* EXERCISE DIRECTIONS
A complete and exact copy of the entries below is the expected result.

THE DATA START

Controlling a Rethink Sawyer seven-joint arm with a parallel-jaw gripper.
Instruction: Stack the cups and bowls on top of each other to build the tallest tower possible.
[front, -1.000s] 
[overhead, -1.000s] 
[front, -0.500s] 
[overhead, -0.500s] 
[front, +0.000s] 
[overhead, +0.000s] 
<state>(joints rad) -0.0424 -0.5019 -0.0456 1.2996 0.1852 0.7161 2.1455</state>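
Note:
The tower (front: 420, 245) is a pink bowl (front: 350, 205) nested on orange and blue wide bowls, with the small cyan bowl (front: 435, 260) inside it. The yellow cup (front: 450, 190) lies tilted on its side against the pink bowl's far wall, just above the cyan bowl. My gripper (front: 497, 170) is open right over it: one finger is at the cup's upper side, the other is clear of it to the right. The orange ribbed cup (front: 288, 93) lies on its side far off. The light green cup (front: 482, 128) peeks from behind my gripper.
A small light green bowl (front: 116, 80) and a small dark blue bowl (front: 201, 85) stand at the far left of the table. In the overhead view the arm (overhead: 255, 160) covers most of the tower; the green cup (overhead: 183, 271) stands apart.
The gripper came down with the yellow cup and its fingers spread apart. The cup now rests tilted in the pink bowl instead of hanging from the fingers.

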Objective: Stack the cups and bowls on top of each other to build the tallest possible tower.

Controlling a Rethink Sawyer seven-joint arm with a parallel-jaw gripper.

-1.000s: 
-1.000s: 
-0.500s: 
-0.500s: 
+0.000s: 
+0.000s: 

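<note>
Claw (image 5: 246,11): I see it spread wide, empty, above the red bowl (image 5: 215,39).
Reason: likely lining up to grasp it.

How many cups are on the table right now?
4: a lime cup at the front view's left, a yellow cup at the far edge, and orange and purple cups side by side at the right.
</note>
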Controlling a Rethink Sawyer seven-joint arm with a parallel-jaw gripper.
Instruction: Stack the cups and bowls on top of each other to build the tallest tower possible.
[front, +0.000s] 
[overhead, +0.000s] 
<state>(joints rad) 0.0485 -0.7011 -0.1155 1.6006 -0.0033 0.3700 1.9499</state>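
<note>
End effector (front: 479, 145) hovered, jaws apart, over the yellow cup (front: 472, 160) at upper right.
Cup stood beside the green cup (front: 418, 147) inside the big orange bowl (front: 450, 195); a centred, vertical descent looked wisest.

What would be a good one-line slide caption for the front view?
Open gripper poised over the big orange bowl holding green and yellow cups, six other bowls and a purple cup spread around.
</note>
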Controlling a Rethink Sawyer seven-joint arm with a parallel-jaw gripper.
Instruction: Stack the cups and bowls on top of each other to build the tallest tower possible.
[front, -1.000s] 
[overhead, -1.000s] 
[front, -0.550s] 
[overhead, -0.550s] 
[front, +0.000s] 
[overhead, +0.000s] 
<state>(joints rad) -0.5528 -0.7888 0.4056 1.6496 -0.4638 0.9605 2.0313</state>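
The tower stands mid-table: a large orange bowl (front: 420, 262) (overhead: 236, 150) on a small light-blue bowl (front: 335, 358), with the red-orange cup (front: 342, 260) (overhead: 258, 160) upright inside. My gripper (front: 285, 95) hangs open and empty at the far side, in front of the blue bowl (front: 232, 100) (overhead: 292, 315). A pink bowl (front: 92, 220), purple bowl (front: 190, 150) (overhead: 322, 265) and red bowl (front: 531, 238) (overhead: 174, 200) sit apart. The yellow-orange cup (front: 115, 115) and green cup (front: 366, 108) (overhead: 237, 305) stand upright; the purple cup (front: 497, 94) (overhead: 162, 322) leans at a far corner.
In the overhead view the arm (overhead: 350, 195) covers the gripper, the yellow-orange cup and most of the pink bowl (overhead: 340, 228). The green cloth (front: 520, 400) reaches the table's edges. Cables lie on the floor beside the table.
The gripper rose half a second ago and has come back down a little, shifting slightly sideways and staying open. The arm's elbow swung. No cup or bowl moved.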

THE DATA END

* ANSWER TO THIS EXERCISE
Controlling a Rethink Sawyer seven-joint arm with a parallel-jaw gripper.
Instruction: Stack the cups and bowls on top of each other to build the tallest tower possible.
[front, -1.000s] 
[overhead, -1.000s] 
[front, -0.500s] 
[overhead, -0.500s] 
[front, +0.000s] 
[overhead, +0.000s] 
<state>(joints rad) -0.0424 -0.5019 -0.0456 1.2996 0.1852 0.7161 2.1455</state>
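Note:
The tower (front: 420, 245) is a pink bowl (front: 350, 205) nested on orange and blue wide bowls, with the small cyan bowl (front: 435, 260) inside it. The yellow cup (front: 450, 190) lies tilted on its side against the pink bowl's far wall, just above the cyan bowl. My gripper (front: 497, 170) is open right over it: one finger is at the cup's upper side, the other is clear of it to the right. The orange ribbed cup (front: 288, 93) lies on its side far off. The light green cup (front: 482, 128) peeks from behind my gripper.
A small light green bowl (front: 116, 80) and a small dark blue bowl (front: 201, 85) stand at the far left of the table. In the overhead view the arm (overhead: 255, 160) covers most of the tower; the green cup (overhead: 183, 271) stands apart.
The gripper came down with the yellow cup and its fingers spread apart. The cup now rests tilted in the pink bowl instead of hanging from the fingers.
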
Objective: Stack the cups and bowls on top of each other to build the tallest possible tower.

Controlling a Rethink Sawyer seven-joint arm with a parallel-jaw gripper.

-1.000s: 
-1.000s: 
-0.500s: 
-0.500s: 
+0.000s: 
+0.000s: 

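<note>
Claw (image 5: 246,11): I see it spread wide, empty, above the red bowl (image 5: 215,39).
Reason: likely lining up to grasp it.

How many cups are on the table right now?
4: a lime cup at the front view's left, a yellow cup at the far edge, and orange and purple cups side by side at the right.
</note>
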Controlling a Rethink Sawyer seven-joint arm with a parallel-jaw gripper.
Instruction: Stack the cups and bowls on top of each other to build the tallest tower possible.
[front, +0.000s] 
[overhead, +0.000s] 
<state>(joints rad) 0.0485 -0.7011 -0.1155 1.6006 -0.0033 0.3700 1.9499</state>
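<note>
End effector (front: 479, 145) hovered, jaws apart, over the yellow cup (front: 472, 160) at upper right.
Cup stood beside the green cup (front: 418, 147) inside the big orange bowl (front: 450, 195); a centred, vertical descent looked wisest.

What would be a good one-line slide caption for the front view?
Open gripper poised over the big orange bowl holding green and yellow cups, six other bowls and a purple cup spread around.
</note>
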Controlling a Rethink Sawyer seven-joint arm with a parallel-jaw gripper.
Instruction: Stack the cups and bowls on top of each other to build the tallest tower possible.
[front, -1.000s] 
[overhead, -1.000s] 
[front, -0.550s] 
[overhead, -0.550s] 
[front, +0.000s] 
[overhead, +0.000s] 
<state>(joints rad) -0.5528 -0.7888 0.4056 1.6496 -0.4638 0.9605 2.0313</state>
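The tower stands mid-table: a large orange bowl (front: 420, 262) (overhead: 236, 150) on a small light-blue bowl (front: 335, 358), with the red-orange cup (front: 342, 260) (overhead: 258, 160) upright inside. My gripper (front: 285, 95) hangs open and empty at the far side, in front of the blue bowl (front: 232, 100) (overhead: 292, 315). A pink bowl (front: 92, 220), purple bowl (front: 190, 150) (overhead: 322, 265) and red bowl (front: 531, 238) (overhead: 174, 200) sit apart. The yellow-orange cup (front: 115, 115) and green cup (front: 366, 108) (overhead: 237, 305) stand upright; the purple cup (front: 497, 94) (overhead: 162, 322) leans at a far corner.
In the overhead view the arm (overhead: 350, 195) covers the gripper, the yellow-orange cup and most of the pink bowl (overhead: 340, 228). The green cloth (front: 520, 400) reaches the table's edges. Cables lie on the floor beside the table.
The gripper rose half a second ago and has come back down a little, shifting slightly sideways and staying open. The arm's elbow swung. No cup or bowl moved.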

That is the complete output.